Compare the concentrations of NaCl in the w/w and w/v solutions, by figuring out the weight of NaCl per 1 ml of each solution.  What is the difference in concentration per ml?




     Occasionally, when a chemical concentration is very low, it is specified in terms of "parts per million" by weight.  Example #1: a chemical company prepares a large batch of crystallized sodium chloride, and finds that it contains 2 milligrams of lead (Pb) as a contaminant per kilogram total weight.  One kilogram = 1000 grams = 1 million milligrams, and thus 2 milligrams of lead per 1 million milligrams total weight = 2 parts per million (by weight) or 2 ppm.  Example #2:  A solution of a chemical in water contains lead as a contaminant at a concentration of 2 mg per liter.  One liter of water weighs 1 kilogram = 1 million milligrams, and thus 2 mg/liter = 2 ppm.

     Note that the lead concentration in the solution in example #2 could also be given in percent: recall that a 1% solution (w/v) = 1 gram per 100 ml = 10 grams per liter = 10,000 milligrams per liter.  A 0.1% solution = 1000 mg/l; 0.01% = 100mg/l; 0.001% = 10mg/l; 0.0001% = 1mg/l = 1ppm.  If a solution contains 2 mg lead per liter (2ppm), that is 2/10,000 of a 1% solution = .0002%.  Usually it is to avoid the inconvenience of such calculations and the writing down of all the decimal places that concentrations are specified in "ppm".



     Obtain the bottle of sodium chloride (Fisher Scientific) from the chemicals cabinet.  Look at the "Certificate of Actual Lot Analysis" on the label, which is a list showing concentrations of contaminants.  Note the concentrations of "heavy metals (as Pb)", "iron", and "phosphate" in ppm.  What is the concentration of "phosphate" in (a) mg per liter, and (b) percent by weight?





     In solutions used in biomedical research, concentrations of certain biochemicals are frequently given in "units of activity" per ml, rather than in % or Molarity.  This is made possible by defining "one unit" of the biochemical as that amount which produces a specified level of a specific effect on a particular reaction or system under specified conditions.  The "units of activity" are thus standardized.


EXAMPLE: Heparin is an anti-clotting agent used routinely in research on blood, and employed therapeutically in hospitals.  Heparin is a powdery material that could be sold by weight, but because heparin preparations vary considerably in purity, the truly important factor for the user/purchaser is the anti-clotting ability of the material.  The precise definition of one "unit" of heparin is too complex to describe here, but in general it is defined as that amount which will block a certain level of clotting activity under specified conditions.

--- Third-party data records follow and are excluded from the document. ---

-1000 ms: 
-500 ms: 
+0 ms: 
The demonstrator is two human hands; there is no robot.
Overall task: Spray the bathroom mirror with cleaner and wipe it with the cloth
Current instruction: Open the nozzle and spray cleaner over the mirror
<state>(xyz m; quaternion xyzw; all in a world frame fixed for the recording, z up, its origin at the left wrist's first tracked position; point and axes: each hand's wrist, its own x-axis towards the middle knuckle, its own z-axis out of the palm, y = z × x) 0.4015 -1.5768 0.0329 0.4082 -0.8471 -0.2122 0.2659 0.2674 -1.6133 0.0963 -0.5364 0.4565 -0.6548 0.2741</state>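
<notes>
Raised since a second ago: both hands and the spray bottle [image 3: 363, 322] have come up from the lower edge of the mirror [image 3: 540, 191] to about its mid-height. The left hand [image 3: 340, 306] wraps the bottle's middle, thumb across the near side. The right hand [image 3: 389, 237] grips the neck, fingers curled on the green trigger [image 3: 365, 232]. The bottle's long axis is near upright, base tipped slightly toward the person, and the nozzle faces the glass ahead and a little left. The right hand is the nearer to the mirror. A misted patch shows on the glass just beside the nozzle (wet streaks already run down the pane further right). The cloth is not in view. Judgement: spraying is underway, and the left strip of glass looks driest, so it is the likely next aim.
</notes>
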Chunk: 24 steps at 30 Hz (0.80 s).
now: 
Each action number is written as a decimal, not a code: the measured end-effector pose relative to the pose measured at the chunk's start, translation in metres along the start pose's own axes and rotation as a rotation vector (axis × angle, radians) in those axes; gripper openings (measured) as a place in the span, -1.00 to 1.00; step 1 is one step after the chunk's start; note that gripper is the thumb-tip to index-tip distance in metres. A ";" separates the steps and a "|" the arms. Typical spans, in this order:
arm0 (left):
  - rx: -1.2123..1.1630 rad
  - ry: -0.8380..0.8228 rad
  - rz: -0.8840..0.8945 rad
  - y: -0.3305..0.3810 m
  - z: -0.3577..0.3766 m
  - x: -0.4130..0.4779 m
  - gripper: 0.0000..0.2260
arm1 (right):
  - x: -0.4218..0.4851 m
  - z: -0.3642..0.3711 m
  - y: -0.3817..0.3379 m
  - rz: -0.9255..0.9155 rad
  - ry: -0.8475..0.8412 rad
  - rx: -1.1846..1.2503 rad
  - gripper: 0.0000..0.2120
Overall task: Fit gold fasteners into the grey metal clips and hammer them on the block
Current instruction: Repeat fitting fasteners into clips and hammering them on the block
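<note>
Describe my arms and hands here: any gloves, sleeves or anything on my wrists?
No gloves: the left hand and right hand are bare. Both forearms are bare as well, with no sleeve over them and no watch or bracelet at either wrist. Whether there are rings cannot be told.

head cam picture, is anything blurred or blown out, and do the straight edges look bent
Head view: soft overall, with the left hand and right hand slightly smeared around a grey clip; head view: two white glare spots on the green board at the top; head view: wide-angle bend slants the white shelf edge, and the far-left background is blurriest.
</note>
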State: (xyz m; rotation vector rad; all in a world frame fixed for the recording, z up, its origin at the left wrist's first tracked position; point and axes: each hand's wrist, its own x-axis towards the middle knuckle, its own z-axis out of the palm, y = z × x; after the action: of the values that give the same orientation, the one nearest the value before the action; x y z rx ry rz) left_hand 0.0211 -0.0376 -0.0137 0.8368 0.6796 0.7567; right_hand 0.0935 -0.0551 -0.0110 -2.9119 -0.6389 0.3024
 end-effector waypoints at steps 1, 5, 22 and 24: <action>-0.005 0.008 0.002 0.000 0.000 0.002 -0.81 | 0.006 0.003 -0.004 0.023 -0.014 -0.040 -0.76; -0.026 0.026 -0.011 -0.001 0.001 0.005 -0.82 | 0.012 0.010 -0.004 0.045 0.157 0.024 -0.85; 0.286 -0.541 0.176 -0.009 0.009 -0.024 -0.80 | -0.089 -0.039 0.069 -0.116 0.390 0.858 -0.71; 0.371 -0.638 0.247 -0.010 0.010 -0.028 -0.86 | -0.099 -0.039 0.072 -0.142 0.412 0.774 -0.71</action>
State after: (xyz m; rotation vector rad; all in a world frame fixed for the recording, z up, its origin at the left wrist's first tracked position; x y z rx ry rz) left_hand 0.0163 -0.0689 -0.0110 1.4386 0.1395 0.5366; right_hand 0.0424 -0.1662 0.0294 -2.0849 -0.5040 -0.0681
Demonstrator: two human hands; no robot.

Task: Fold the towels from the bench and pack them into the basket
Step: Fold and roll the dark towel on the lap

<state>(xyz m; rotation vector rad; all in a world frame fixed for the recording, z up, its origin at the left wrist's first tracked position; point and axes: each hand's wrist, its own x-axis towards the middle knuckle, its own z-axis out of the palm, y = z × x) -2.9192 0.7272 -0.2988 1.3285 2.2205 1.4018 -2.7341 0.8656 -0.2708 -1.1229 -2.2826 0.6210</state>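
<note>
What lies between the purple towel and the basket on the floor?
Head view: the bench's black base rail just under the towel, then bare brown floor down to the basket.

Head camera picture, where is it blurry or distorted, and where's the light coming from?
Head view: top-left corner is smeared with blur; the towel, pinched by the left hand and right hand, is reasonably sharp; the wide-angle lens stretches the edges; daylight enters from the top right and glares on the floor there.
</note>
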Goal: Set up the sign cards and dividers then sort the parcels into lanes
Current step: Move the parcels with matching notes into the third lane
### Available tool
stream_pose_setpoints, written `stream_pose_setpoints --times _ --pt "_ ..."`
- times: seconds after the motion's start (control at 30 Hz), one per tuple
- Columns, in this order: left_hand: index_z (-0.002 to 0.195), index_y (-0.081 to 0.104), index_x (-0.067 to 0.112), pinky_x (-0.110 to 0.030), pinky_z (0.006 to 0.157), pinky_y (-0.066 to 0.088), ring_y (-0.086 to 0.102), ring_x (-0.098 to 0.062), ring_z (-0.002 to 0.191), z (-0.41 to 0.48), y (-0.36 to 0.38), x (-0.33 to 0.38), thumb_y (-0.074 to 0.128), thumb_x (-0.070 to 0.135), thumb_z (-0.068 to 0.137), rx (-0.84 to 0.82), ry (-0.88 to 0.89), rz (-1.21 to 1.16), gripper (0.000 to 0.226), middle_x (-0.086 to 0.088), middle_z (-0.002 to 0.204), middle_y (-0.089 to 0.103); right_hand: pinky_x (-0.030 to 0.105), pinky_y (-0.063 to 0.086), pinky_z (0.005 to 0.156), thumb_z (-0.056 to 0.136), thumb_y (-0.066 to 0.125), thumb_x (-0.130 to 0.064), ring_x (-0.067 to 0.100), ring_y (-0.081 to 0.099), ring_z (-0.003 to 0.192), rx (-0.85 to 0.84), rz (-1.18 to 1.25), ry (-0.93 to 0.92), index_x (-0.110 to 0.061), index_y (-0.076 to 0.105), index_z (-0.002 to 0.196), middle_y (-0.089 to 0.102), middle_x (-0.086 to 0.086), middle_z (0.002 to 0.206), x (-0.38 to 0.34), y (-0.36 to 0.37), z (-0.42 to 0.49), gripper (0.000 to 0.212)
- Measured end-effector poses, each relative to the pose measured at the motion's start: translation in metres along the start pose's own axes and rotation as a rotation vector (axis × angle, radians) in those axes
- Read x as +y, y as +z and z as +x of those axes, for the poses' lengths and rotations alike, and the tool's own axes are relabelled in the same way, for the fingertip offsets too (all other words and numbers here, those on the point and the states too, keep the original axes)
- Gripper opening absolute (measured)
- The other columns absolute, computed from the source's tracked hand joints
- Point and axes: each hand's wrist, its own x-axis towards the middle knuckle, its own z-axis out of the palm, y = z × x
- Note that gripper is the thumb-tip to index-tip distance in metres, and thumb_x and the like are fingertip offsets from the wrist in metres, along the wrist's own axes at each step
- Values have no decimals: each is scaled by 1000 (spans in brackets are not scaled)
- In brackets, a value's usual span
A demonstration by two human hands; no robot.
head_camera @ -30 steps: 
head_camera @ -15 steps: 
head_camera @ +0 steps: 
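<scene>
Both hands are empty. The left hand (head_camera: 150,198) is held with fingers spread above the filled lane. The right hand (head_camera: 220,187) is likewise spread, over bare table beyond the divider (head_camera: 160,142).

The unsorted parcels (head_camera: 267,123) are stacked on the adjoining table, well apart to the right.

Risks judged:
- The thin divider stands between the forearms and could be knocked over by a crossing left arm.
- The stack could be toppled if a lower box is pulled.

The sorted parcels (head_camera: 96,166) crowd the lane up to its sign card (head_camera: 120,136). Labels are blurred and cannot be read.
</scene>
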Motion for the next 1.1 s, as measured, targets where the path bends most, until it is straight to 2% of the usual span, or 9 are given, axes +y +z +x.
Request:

     A bottle of heparin containing dry powder reads:  100,000 units.  Using all 100,000 units at one time, how would one prepare a stock solution (in water) having a heparin concentration of 2000 units per ml (written as 2,000U/ml)?  If the 100,000 units were dissolved in a total volume of 100 ml, there would be 100,000 units/100 ml, = 1000 U/ml.  For double this final concentration (2000 U/ml), we must use half the volume, i.e., dissolve the 100,000 units in 50 ml total volume = 100,000 U/50 ml = 2000 U/ml.


EXAMPLE: Penicillin and streptomycin are anti-bacterial agents (antibiotics) frequently used in cell culture media to prevent growth of contaminating bacteria.  Both are purchased in "units" defined by their bacteria killing potency. 


EXAMPLE: Trypsin is one of the enzymes in the "protease" family of enzymes.  Proteases are enzymes that hydrolyze (break down) other proteins at specific structural sites, or other molecules that have a structure similar to these sites on proteins.  The molecules upon which any enzyme works are known as the "substrate" molecules for that enzyme.  In the case of trypsin (and enzymes in general), units of activity are defined in terms of the amount of substrate acted upon per unit time under specified conditions of pH, temperature, etc.